Falke Pisano, Instrument For A Spatial Conception of Repetition, at PRAXES Center for Contemporary Art.
Also in Hamburg, at the Kunstverein, was North Western Prose by Karl Larsson. The show brought together an array of works in various mediums, including a wall-drawing and even a painting. But I was particularly taken with Larsson’s sculptures, which gently withdraw from communication into the inscrutability of silence. His lovingly titled Washing Rimbaud’s Heart, for example, is a 4×3 meter copper frame in the shape of Rimbaud’s profile and filled with beach stones. On a different register, Falke Pisano’s spring cycle at PRAXES – specifically its first iteration (cumbersomely titled Rehearsal One, Take One : Parts that Do Not Go Together), which featured a series of cut up single-panel cartoons, Repetition and Dispersion: Four Jokes Become Five – seemed to open up her entire project.

Publications

Natalie Haeusler, A Virus Can be on a Mussel or in Some Liquid on This Salad           Leaf or That Tomato or in This Person's Mouth or Not, Mousse Publishing.
Natalie Haeusler, A Virus Can be on a Mussel…, Mousse Publishing.
Another wordy title came from the German artist and poet Natalie Haeusler. Her book, A Virus Can be on a Mussel or in Some Liquid on This Salad Leaf or That Tomato or in This Person’s Mouth or Not, has a curious, exploratory quality. Haeusler’s long poem Impressionisme, which in many ways attempts to write its way through the rift separating visual art and poetry, is as inventive as it is discursive. To borrow one of her lines: funny, she takes us off the cliff.

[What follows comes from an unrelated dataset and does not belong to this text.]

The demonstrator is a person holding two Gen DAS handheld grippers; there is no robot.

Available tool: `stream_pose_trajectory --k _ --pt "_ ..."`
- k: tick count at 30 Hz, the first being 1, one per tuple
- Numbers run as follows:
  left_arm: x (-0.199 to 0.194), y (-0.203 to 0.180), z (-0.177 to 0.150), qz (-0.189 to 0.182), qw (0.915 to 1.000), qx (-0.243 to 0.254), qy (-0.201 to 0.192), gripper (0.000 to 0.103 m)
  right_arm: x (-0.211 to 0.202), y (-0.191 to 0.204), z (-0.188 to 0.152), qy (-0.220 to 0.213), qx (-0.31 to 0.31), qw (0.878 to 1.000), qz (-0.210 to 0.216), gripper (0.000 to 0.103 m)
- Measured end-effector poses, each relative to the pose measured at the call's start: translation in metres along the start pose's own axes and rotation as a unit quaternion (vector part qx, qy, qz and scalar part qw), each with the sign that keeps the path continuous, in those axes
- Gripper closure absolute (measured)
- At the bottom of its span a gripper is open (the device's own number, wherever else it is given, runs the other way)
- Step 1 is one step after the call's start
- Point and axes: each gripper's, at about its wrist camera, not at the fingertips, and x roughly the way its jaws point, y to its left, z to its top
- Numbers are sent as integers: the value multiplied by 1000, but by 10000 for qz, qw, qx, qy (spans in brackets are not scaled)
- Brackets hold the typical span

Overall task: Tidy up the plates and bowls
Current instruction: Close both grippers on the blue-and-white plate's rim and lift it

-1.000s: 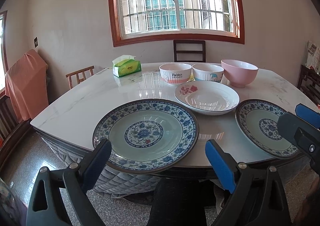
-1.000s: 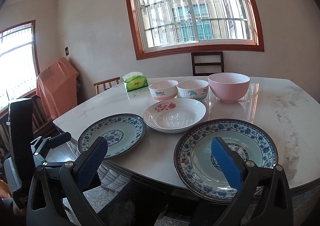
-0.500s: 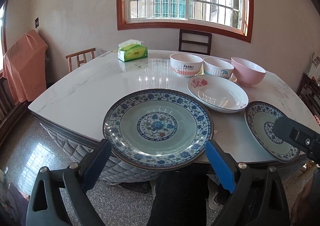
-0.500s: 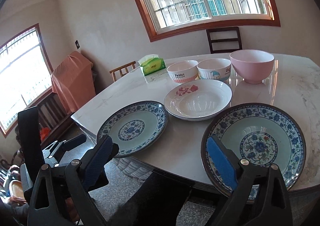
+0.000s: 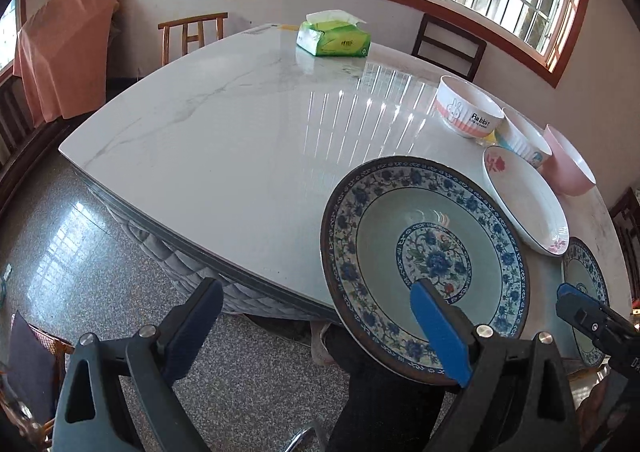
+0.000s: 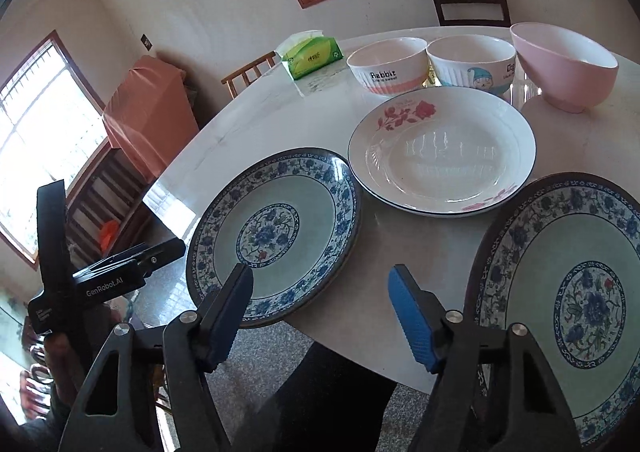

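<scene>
Both hand-held grippers are swinging leftward along the near edge of the tabletop compared with a second ago, and both are tipping further down, so the dishes are now sitting to the right in each view. Right hand-held gripper: jaws have just been closing partway, nothing between them; they are hanging spread over the gap between the two blue-patterned plates. Left hand-held gripper: jaws are standing wide, empty; its right pad is overlapping the near rim of the left blue-patterned plate in the picture, contact not confirmable.

Positions:
- Left blue-patterned plate is lying at the near tabletop edge, rim slightly overhanging.
- Right blue-patterned plate is lying near the same edge, well apart from the first.
- White floral plate is sitting behind and between them.
- Rabbit bowl, gnome bowl and pink bowl are standing in a row behind it; the first two look to be touching.
- Tissue pack is resting further back.

Handling, as judged: plates are looking like glazed ceramic, so stiff, fairly heavy, slick and chip-prone. The overhanging near rim is offering the best purchase: one pad above, one below, a deep bite to stop swivelling. Stacking is calling for a gentle, level set-down.
</scene>
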Motion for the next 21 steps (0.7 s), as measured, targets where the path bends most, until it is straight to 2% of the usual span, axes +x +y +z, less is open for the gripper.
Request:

Lastly, I want to mention Lisa Robertson’s latest book Cinema of the Present.  Written during 2008–2012, between Oakland, Berkeley, Vancouver and the French village of La Malgache, the book is comprised by a single poem, with an index by Pascal Poyet and cover art by Hadley+Maxwell. Robertson’s poem is astoundingly smart, and the language highly sensual – a montage of images and textures. Basically, the sentences set me aflutter. And thusly, I plan to drift into next year.